EXERCISE AIM: Pictures excluded, reproduce exactly the lines below from the one with "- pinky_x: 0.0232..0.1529" through the one with "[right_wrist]", both included.

PROVIDED MATERIAL:
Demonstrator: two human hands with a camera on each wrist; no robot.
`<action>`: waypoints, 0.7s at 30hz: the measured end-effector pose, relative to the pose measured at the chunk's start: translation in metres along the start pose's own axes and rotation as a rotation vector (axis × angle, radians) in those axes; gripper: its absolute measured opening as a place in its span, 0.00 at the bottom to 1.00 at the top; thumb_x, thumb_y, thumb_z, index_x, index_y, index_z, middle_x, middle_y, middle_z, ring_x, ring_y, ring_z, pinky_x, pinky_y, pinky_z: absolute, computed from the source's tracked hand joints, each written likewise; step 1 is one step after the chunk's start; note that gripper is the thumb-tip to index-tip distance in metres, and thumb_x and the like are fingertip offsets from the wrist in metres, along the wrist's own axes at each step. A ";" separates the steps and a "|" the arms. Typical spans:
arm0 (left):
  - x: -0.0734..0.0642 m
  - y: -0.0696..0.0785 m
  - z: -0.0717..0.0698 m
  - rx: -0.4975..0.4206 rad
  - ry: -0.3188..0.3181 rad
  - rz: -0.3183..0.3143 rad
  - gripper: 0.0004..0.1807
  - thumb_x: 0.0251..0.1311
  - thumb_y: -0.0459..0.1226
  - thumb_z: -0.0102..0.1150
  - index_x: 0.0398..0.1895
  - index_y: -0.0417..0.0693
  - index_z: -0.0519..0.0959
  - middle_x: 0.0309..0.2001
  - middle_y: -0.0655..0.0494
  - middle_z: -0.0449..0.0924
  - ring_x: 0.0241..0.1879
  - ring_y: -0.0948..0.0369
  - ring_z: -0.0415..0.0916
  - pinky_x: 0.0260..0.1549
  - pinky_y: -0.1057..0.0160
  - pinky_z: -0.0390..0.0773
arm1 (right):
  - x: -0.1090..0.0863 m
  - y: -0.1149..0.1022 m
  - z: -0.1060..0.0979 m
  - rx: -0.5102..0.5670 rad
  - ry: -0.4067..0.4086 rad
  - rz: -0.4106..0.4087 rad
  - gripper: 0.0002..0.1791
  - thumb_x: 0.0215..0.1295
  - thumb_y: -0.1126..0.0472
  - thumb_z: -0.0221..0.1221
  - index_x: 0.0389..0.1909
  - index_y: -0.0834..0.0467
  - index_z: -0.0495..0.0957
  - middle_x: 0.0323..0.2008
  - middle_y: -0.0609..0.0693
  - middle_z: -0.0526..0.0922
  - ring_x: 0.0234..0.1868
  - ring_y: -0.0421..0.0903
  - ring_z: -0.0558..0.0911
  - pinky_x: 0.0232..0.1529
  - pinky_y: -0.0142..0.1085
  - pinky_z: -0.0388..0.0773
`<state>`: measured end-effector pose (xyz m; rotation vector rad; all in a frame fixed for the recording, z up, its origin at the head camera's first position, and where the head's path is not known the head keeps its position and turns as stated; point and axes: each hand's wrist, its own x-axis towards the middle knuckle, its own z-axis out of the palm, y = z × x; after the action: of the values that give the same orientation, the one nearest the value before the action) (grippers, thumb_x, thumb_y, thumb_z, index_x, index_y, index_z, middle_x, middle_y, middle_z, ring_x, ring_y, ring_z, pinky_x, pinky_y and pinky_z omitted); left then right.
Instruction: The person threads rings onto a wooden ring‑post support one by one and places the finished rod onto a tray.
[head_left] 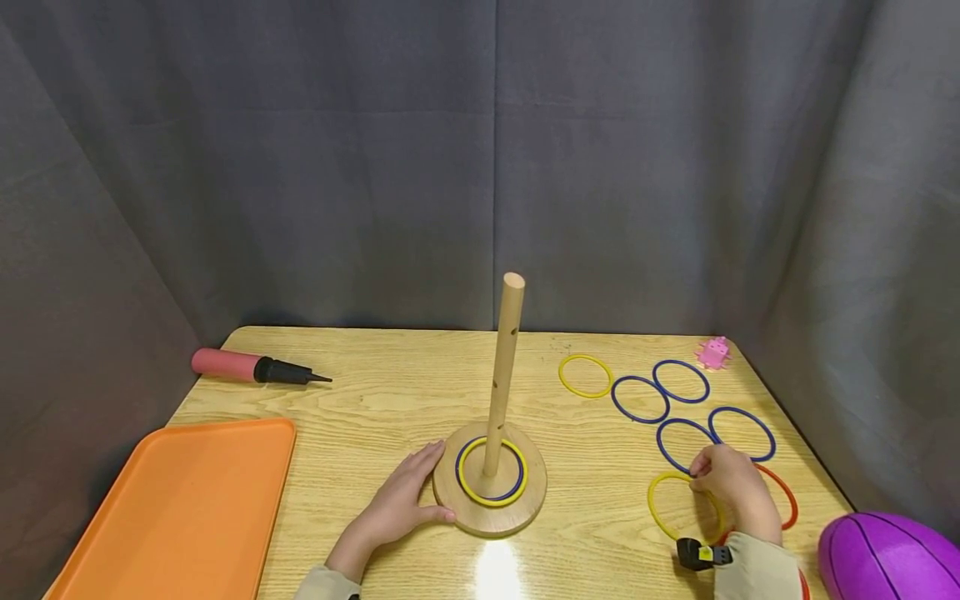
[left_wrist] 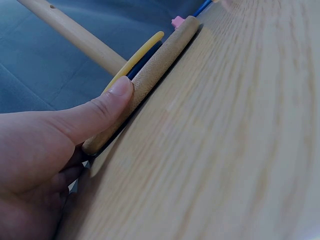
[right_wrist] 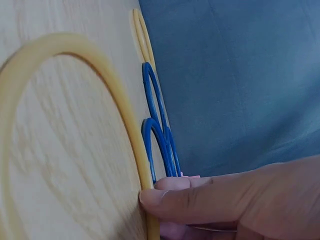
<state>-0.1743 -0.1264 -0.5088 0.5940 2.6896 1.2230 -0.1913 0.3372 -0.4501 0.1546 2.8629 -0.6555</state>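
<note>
- Between the thumb and fingers of the right hand (head_left: 735,487) sits the rim of a yellow ring (right_wrist: 70,43). It's a proper pinch, on the far side of the ring and a bit to the right, so the ring's hole is on the near-left side of the fingertips.
- Off to the left of that grip, pretty much level with it and well apart, is the wooden peg (head_left: 504,367) on its round base (head_left: 491,521). That sideways gap looks like the big one, tbh.
- Axis check: the peg's long axis goes straight up, and its top is way higher than the pinch. The ring lies more or less flat, so its hole faces roughly the same way the peg points. Whether it's off the table (head_left: 375,383) at all, can't tell.
- Farther left of the grip, past the peg, is the left hand (head_left: 401,500). It's the nearer hand to the peg by a mile: thumb and fingers spread apart, touching the left edge of the base.
- Also left of the grip, low around the peg's foot: a second yellow ring (head_left: 491,503) and a blue ring (left_wrist: 145,61), both resting on the base.
- Just beyond the pinch lies another blue ring (head_left: 659,440), and a red ring (head_left: 793,500) pokes out to the right of the hand. Pretty crowded around those fingertips.
</note>
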 end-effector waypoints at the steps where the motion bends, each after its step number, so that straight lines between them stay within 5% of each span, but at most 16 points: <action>1: 0.000 0.000 0.000 0.001 0.001 0.002 0.57 0.44 0.53 0.72 0.75 0.41 0.54 0.75 0.42 0.53 0.75 0.40 0.47 0.72 0.35 0.48 | 0.000 0.000 0.001 -0.005 0.001 0.000 0.06 0.54 0.70 0.66 0.28 0.62 0.78 0.26 0.51 0.78 0.32 0.48 0.74 0.32 0.36 0.69; 13: 0.000 -0.003 0.001 0.007 0.002 0.005 0.57 0.43 0.55 0.71 0.75 0.43 0.54 0.75 0.43 0.54 0.75 0.41 0.48 0.72 0.36 0.50 | 0.001 -0.006 0.003 -0.078 0.015 -0.081 0.05 0.52 0.69 0.66 0.26 0.60 0.78 0.26 0.49 0.80 0.31 0.45 0.76 0.31 0.37 0.72; 21: 0.000 -0.002 0.000 -0.003 0.006 0.011 0.57 0.44 0.54 0.71 0.75 0.41 0.54 0.75 0.41 0.54 0.75 0.39 0.48 0.71 0.34 0.49 | 0.003 -0.012 0.006 0.007 0.055 -0.176 0.02 0.59 0.69 0.62 0.32 0.62 0.82 0.30 0.50 0.83 0.32 0.43 0.75 0.33 0.34 0.72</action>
<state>-0.1746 -0.1276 -0.5105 0.6067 2.6923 1.2335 -0.1953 0.3243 -0.4513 -0.0808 2.9510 -0.7040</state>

SOLUTION FOR THIS PROBLEM:
  - pinky_x: 0.0232..0.1529
  - pinky_y: -0.0142..0.1085
  - pinky_z: -0.0388..0.0773
`<state>`: measured end-effector pose (xyz m; rotation vector rad; all in a frame fixed for the recording, z up, its origin at the head camera's first position, and where the head's path is not known the head keeps its position and turns as stated; point and axes: each hand's wrist, its own x-axis towards the middle knuckle, its own z-axis out of the palm, y = z × x; after the action: of the values that give the same orientation, the one nearest the value before the action) (grippers, thumb_x, thumb_y, thumb_z, index_x, index_y, index_z, middle_x, middle_y, middle_z, ring_x, ring_y, ring_z, pinky_x, pinky_y and pinky_z omitted); left then right.
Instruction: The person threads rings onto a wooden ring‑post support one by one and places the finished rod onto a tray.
[head_left] 
[left_wrist] 
[right_wrist] 

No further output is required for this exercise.